- ABOUT THIS EXERCISE: State the number of lines in the following data that include the word "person", with no other text.

+++++

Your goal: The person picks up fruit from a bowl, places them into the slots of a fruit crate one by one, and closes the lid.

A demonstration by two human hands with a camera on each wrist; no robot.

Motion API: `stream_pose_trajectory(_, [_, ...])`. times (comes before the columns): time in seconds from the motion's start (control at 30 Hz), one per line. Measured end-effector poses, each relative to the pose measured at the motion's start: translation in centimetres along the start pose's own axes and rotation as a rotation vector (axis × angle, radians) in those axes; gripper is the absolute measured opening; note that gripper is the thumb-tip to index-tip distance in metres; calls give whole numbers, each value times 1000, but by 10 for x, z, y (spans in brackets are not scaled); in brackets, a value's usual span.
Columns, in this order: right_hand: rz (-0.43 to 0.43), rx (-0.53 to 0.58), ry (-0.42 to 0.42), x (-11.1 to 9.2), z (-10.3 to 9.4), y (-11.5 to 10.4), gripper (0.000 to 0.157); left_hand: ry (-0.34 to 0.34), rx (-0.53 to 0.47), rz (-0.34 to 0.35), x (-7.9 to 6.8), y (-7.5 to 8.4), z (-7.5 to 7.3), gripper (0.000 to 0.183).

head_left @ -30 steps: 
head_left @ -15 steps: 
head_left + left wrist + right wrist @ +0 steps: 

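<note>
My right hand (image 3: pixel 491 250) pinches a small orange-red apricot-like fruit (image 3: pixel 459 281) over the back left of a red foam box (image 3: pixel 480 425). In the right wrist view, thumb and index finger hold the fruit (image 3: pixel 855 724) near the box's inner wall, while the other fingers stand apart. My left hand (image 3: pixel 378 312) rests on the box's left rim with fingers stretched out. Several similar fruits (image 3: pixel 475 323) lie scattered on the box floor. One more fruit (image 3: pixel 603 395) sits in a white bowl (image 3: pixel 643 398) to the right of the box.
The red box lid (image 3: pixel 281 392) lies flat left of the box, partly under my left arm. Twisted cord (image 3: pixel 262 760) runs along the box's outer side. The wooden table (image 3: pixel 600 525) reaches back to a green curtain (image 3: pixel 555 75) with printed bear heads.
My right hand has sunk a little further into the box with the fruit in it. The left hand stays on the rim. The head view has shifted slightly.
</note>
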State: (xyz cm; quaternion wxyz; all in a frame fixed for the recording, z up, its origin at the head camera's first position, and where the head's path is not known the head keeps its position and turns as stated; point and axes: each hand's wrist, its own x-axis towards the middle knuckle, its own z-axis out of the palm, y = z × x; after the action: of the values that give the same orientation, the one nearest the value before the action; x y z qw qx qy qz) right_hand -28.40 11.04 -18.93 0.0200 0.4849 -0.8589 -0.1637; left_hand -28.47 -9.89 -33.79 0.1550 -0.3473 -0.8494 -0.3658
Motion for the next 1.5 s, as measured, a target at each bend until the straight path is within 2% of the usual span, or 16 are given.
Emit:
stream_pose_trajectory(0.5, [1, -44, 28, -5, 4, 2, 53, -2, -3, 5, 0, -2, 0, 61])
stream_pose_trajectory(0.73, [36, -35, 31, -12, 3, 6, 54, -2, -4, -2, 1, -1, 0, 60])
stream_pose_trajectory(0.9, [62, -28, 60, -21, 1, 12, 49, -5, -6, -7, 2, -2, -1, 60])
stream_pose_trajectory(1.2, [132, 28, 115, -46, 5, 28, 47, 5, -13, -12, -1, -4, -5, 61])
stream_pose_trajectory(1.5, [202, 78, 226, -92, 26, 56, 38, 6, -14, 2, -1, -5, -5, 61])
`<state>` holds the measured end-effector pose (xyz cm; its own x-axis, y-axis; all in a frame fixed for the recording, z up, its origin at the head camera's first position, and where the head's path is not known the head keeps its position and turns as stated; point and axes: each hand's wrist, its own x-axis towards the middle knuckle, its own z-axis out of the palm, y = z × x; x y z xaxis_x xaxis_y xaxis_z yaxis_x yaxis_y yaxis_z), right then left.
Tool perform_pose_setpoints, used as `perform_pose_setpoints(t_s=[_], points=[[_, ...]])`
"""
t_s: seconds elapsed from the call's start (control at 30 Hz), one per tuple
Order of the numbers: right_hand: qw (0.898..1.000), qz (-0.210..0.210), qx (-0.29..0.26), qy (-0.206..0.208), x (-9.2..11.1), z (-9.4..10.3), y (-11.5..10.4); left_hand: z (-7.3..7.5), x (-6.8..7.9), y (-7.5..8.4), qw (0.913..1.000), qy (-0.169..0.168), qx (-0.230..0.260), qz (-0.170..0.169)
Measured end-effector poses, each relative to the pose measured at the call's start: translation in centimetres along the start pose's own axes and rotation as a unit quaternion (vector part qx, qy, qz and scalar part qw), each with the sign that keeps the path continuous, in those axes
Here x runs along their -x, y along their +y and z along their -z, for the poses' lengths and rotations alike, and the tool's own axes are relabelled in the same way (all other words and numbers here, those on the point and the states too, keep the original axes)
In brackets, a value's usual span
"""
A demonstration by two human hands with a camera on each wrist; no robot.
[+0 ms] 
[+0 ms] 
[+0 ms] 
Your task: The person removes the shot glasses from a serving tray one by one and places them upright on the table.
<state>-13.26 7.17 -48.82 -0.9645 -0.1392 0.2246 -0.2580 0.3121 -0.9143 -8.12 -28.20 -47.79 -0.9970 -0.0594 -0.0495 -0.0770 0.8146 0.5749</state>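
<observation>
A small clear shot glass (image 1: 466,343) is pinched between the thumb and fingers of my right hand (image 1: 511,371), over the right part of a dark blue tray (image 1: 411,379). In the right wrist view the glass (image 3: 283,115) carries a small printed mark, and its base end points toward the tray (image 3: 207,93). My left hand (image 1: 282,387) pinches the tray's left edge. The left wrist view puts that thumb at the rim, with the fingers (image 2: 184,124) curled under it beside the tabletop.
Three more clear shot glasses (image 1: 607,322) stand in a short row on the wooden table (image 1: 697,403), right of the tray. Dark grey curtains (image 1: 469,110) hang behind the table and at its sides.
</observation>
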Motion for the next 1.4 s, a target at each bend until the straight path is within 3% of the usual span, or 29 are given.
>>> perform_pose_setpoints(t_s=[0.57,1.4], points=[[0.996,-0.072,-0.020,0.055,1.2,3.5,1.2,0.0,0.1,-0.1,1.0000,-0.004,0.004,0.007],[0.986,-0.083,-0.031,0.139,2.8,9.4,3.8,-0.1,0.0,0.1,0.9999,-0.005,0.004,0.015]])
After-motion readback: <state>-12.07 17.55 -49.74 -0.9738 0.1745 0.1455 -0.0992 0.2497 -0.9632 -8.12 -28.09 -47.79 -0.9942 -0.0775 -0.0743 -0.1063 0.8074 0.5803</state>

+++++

- REPLY TO THE TASK: 2